:: Activity ::
Set down every record below exactly as it stands, minus the pictures.

:: Data records ::
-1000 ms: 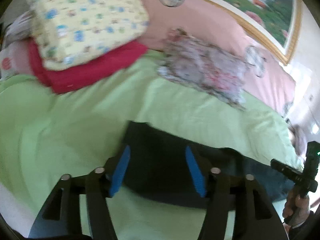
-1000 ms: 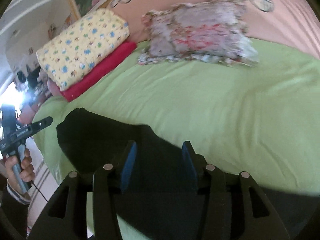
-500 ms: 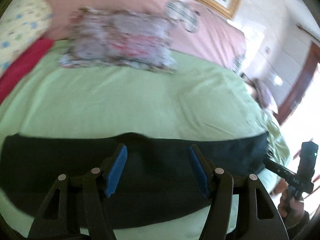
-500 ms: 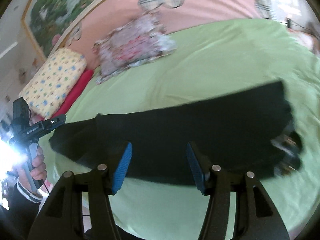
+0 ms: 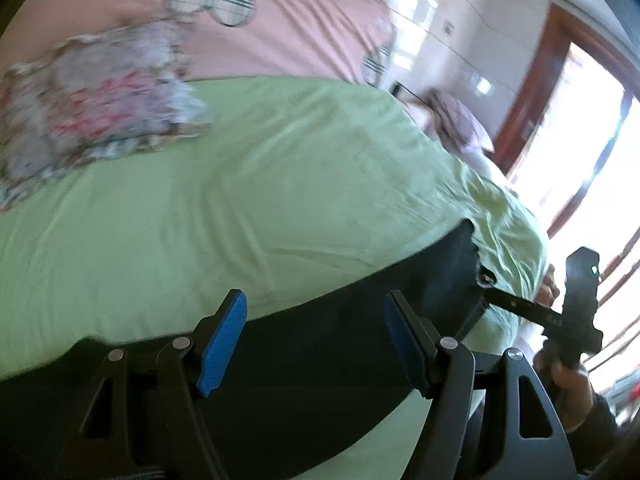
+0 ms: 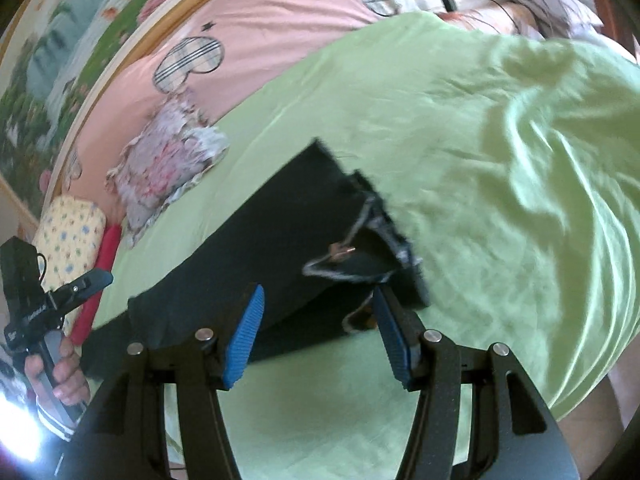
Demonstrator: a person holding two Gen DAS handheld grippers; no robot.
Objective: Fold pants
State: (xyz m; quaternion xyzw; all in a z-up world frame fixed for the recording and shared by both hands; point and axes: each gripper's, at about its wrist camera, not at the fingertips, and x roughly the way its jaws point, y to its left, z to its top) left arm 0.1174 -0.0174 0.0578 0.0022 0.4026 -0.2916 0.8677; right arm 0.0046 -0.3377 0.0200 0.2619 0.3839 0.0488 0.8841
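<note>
Green bed (image 6: 500, 128): limp black pants (image 6: 256, 240) ahead of both your wide, empty fingers; pinch the waistband just beyond right gripper (image 6: 320, 332), left gripper (image 5: 316, 340) mid-leg.

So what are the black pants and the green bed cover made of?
The black pants look like a matte woven cloth, maybe cotton: they lie flat and limp, with a frayed-looking edge at the open end and no shine. The green bed cover looks like a thin, smooth fabric with a slight sheen: its wrinkles catch bright light. Neither fibre can be told for sure.
</note>
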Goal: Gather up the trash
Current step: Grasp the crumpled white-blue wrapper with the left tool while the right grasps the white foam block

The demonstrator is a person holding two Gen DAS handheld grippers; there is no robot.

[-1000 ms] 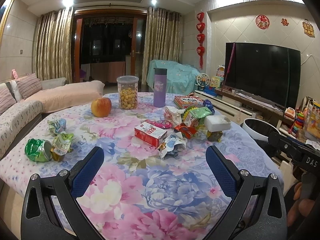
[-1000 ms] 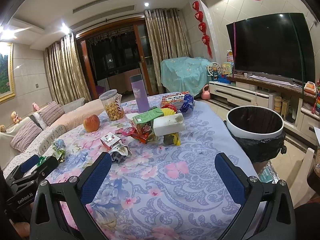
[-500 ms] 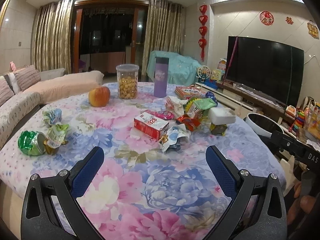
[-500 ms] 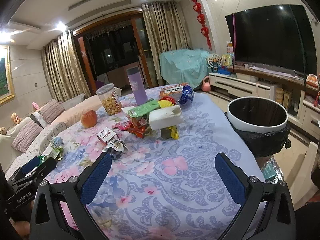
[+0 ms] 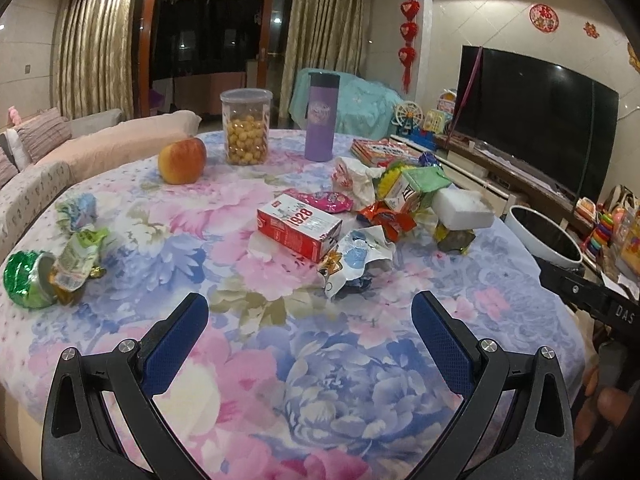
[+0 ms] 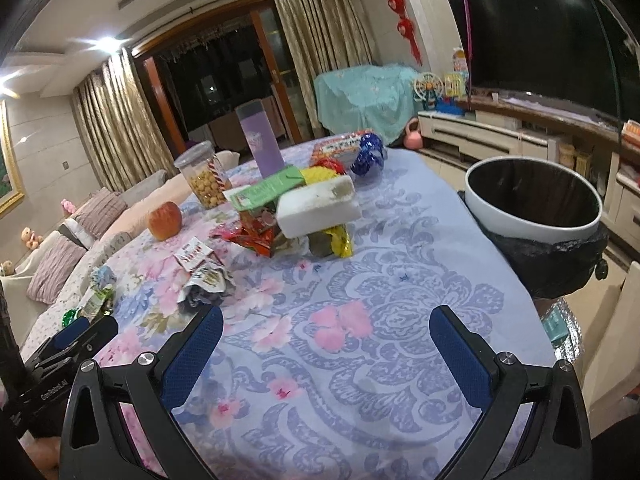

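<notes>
Trash is scattered over the floral tablecloth (image 5: 320, 360). A red carton (image 5: 299, 227) lies mid-table with a crumpled white wrapper (image 5: 356, 260) beside it. Behind them sit a white foam block (image 5: 462, 209), a green box (image 5: 424, 180) and red and yellow wrappers. At the left lie a crushed green can (image 5: 26, 280) and small wrappers (image 5: 78, 256). My left gripper (image 5: 310, 320) is open above the near cloth, empty. My right gripper (image 6: 326, 334) is open and empty too, with the foam block (image 6: 318, 210) ahead. A white bin with a black liner (image 6: 534, 204) stands off the table's right edge.
An apple (image 5: 182, 160), a jar of yellow balls (image 5: 246, 126), a purple bottle (image 5: 320, 116) and a book (image 5: 384, 152) stand at the far side. A sofa (image 5: 48, 152) runs along the left, a television (image 5: 536, 120) and low cabinet along the right.
Both grippers have tilted down and moved in toward the table, so the trash looks closer and lower. Both stay open, and nothing on the table has moved.
</notes>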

:: Answer space ::
-1000 ms: 
-1000 ms: 
-500 ms: 
-500 ms: 
+0 ms: 
+0 ms: 
Demonstrator: a person holding two Gen DAS handheld grippers; no robot.
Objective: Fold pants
State: (xyz m; quaternion xyzw; all in a z-up world frame fixed for the recording and shared by both hands; point and axes: each gripper's, at about its wrist camera, not at the fingertips, and x roughly the way its jaws point, y to its left, z to its top) left arm 0.1174 -0.0174 0.0578 0.0022 0.4026 -0.2916 0.8677; right arm 0.0046 -0.3377 0.0200 0.2619 0.3839 0.0488 0.8841
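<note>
Green bed (image 6: 500, 128): limp black pants (image 6: 256, 240) ahead of both your wide, empty fingers; pinch the waistband just beyond right gripper (image 6: 320, 332), left gripper (image 5: 316, 340) mid-leg.

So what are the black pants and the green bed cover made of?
The black pants look like a matte woven cloth, maybe cotton: they lie flat and limp, with a frayed-looking edge at the open end and no shine. The green bed cover looks like a thin, smooth fabric with a slight sheen: its wrinkles catch bright light. Neither fibre can be told for sure.
</note>
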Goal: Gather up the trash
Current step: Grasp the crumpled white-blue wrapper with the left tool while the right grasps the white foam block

The demonstrator is a person holding two Gen DAS handheld grippers; there is no robot.

[-1000 ms] 
[-1000 ms] 
[-500 ms] 
[-500 ms] 
[+0 ms] 
[+0 ms] 

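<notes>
Trash is scattered over the floral tablecloth (image 5: 320, 360). A red carton (image 5: 299, 227) lies mid-table with a crumpled white wrapper (image 5: 356, 260) beside it. Behind them sit a white foam block (image 5: 462, 209), a green box (image 5: 424, 180) and red and yellow wrappers. At the left lie a crushed green can (image 5: 26, 280) and small wrappers (image 5: 78, 256). My left gripper (image 5: 310, 320) is open above the near cloth, empty. My right gripper (image 6: 326, 334) is open and empty too, with the foam block (image 6: 318, 210) ahead. A white bin with a black liner (image 6: 534, 204) stands off the table's right edge.
An apple (image 5: 182, 160), a jar of yellow balls (image 5: 246, 126), a purple bottle (image 5: 320, 116) and a book (image 5: 384, 152) stand at the far side. A sofa (image 5: 48, 152) runs along the left, a television (image 5: 536, 120) and low cabinet along the right.
Both grippers have tilted down and moved in toward the table, so the trash looks closer and lower. Both stay open, and nothing on the table has moved.
</notes>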

No additional lines are needed for this answer.